Nothing except the pictures should be left out when you reproduce the listing exactly.

#### PROVIDED MATERIAL

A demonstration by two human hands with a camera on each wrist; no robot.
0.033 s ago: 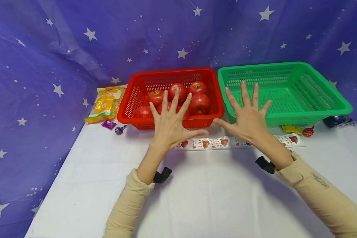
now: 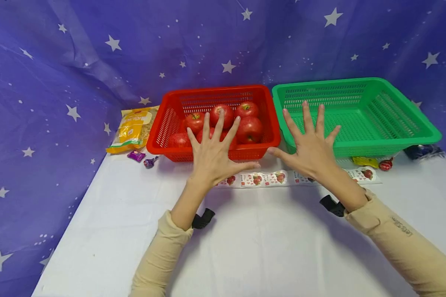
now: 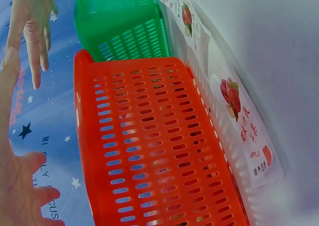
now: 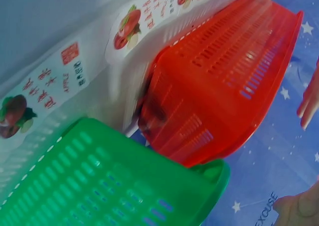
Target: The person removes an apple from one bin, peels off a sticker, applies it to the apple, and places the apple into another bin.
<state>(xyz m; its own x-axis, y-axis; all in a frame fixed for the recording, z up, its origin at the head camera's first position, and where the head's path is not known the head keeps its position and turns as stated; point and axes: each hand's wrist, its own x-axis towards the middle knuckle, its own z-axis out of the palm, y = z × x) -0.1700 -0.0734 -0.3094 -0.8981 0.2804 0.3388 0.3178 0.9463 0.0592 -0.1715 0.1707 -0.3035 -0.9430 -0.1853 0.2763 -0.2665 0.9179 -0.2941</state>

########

**SOLUTION:**
A demonstration by two human hands with a camera on each wrist; no robot.
0.033 s ago: 
now: 
now: 
now: 
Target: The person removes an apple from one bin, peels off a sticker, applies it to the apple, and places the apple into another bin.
<state>(xyz m; its own x-axis, y-axis; all in a frame fixed for the recording, z up, its origin at the head camera's first position, and where the head's path is not known the head keeps its position and turns as stated; point and axes: each hand's wrist, its own x-axis towards the middle knuckle, its own z-axis out of the palm, y = z × x) -0.1700 -0.0734 -0.3094 -0.8981 0.2804 0.3388 0.3178 0.9463 0.0592 -0.1715 0.1707 -0.3035 -0.9430 -0.1853 0.2763 -0.2665 0.9179 -0.2941</state>

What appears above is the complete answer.